Indenting with tabs vs spaces

Tim Roberts timr at probo.com
Sat Nov 24 00:56:46 EST 2001


"Peoter Veili" <peoter_veliki at hotmail.com> wrote:
>
>> >Tabs are wrong, because different editors will treat them differently.
>> >
>> >Spaces are right, because a space is a space is a space, everywhere you
>> >go.
>
>Indenting with tabs can be done such that it will look the same on every
>editor that uses fixed-width fonts, meaning everything will line up
>correctly, it least in the sense that really matters.

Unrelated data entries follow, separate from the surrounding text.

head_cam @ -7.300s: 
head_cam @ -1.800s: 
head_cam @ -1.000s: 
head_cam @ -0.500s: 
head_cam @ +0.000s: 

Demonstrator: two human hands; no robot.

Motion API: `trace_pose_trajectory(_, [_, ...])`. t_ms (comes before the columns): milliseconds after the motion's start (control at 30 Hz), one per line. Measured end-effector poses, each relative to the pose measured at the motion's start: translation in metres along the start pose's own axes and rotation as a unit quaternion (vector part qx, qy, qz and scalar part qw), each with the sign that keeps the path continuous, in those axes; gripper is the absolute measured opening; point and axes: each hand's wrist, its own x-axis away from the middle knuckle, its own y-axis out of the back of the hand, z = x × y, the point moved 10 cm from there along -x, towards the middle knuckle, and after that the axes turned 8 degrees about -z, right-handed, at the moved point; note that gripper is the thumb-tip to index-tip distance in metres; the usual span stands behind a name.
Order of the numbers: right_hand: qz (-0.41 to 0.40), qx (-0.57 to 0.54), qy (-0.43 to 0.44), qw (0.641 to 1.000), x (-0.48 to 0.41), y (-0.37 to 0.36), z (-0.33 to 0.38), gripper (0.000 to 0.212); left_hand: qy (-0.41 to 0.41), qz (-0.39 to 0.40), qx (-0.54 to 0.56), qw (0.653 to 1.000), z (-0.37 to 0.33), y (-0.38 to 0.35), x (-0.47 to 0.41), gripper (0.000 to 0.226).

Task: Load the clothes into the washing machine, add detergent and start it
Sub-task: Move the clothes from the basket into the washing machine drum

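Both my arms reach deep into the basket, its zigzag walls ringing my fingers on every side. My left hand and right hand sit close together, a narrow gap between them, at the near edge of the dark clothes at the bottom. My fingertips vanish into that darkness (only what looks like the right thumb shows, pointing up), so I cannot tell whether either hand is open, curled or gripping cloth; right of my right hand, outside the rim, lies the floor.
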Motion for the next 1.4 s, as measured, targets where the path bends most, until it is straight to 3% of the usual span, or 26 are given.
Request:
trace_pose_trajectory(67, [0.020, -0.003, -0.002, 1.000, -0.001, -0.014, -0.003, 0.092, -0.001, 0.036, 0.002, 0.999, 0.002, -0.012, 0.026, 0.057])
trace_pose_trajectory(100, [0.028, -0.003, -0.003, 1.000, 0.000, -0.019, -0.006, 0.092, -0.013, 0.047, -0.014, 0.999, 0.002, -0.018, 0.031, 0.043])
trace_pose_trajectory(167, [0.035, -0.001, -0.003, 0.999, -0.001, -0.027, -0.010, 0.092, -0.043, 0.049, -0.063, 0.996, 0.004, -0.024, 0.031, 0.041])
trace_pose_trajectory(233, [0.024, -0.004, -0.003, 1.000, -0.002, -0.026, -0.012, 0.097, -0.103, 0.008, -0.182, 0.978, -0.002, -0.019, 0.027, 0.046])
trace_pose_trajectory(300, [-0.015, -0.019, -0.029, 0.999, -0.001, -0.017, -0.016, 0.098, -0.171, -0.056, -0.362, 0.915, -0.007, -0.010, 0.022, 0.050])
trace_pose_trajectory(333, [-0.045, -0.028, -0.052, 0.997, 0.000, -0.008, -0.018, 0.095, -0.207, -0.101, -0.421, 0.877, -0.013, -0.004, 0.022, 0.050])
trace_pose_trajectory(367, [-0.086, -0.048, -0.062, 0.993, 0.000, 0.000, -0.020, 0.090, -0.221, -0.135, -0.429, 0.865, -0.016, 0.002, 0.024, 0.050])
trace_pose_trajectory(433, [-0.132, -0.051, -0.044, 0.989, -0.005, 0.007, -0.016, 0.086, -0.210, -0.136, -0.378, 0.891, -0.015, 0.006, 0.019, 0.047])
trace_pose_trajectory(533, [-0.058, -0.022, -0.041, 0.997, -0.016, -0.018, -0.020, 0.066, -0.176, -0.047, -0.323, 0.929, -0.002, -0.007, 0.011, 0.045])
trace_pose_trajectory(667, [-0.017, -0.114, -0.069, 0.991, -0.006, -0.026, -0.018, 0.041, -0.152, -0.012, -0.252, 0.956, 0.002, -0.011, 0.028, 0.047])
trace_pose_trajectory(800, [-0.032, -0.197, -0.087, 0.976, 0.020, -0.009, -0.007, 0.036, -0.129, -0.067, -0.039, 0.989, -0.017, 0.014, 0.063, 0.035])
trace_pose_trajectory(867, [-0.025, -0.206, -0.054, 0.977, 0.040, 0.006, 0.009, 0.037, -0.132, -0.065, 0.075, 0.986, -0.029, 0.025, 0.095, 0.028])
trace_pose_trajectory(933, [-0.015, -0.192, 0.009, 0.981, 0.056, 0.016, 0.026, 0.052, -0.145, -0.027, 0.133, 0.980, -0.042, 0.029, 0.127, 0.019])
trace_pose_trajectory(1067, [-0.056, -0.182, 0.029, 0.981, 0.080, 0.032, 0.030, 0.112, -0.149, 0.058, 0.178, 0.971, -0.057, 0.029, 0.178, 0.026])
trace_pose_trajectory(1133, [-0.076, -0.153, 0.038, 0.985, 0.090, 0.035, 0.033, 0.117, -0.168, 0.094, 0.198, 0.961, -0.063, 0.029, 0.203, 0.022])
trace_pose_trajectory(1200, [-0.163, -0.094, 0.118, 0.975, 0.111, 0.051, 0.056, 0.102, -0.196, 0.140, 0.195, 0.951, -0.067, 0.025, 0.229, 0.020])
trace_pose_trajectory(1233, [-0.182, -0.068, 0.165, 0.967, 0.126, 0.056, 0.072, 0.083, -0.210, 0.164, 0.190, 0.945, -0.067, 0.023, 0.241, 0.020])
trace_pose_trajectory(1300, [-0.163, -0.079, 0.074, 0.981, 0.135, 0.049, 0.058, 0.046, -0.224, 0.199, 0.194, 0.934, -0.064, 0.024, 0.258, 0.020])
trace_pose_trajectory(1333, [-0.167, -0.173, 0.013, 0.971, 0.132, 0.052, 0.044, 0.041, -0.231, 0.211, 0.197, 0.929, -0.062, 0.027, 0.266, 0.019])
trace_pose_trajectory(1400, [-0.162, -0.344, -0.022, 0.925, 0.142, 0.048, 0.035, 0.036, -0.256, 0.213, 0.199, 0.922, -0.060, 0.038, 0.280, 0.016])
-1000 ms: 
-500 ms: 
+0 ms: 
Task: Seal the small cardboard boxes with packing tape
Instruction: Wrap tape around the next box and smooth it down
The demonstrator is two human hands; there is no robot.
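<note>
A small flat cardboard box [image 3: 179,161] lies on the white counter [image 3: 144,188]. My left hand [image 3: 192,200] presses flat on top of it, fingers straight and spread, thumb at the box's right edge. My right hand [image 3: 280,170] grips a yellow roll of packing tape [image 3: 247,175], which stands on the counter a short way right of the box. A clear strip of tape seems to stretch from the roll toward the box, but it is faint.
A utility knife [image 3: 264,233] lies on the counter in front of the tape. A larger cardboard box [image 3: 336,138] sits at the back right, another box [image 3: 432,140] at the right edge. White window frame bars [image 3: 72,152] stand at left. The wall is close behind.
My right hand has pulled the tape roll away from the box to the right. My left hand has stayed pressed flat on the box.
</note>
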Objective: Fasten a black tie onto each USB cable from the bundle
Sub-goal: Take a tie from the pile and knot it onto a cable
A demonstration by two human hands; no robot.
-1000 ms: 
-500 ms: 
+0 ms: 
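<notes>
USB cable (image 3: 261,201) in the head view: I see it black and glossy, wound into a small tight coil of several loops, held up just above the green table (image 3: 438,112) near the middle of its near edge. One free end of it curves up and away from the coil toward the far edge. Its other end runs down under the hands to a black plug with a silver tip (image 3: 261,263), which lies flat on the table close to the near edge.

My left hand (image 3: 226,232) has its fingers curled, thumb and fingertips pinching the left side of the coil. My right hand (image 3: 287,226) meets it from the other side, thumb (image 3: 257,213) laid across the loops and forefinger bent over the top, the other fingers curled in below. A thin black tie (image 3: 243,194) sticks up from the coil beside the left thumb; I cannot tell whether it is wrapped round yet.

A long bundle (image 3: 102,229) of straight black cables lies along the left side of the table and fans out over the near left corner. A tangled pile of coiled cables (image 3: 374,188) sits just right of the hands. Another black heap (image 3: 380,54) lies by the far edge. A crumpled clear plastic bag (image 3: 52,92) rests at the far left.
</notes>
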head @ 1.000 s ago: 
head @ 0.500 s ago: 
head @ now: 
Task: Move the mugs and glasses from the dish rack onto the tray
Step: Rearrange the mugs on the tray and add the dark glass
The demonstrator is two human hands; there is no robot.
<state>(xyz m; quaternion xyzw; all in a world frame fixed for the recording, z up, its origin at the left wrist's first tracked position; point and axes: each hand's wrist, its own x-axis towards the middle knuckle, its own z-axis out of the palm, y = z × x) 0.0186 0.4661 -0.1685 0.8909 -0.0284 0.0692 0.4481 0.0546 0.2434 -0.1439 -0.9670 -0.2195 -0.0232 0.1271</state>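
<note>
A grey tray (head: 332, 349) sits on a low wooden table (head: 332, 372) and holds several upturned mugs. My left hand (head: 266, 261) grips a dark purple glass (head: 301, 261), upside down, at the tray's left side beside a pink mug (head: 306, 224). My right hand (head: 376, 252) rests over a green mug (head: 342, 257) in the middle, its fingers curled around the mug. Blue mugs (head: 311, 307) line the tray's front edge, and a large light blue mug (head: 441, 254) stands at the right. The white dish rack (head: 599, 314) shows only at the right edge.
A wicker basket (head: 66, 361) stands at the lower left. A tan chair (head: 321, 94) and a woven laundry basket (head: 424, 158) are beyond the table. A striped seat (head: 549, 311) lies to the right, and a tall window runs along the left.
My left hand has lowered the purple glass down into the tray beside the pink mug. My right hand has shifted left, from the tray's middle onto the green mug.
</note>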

That's just not true.  The crux of the problem is that "tab" does not have
a universal meaning.  As long as there is a physical tab character at the
beginning of a line, the file will look different in my vim, where tabstop
is 8, and in my Visual C++, where the default hard tab is 4.  It might look
similar, but it will not look the same.

>Here's an example of what I mean:
>
>    function helloThere("hello",
>                                       "there"){
>    }
>
>The proper way to do this is the second line needs to be typed with one tab
>followed by enough spaces to line up the "hello" and "there".

You're still assuming that the first tab you typed means "4 spaces".  Plus,
I should not have to type a jillion spaces to get that to line up.

Now, I certainly should be able to TYPE that line with the tab key, but
when it's written to file it should have spaces.  That's the only way to
guarantee that it will look the same in your editor as it looks in mine.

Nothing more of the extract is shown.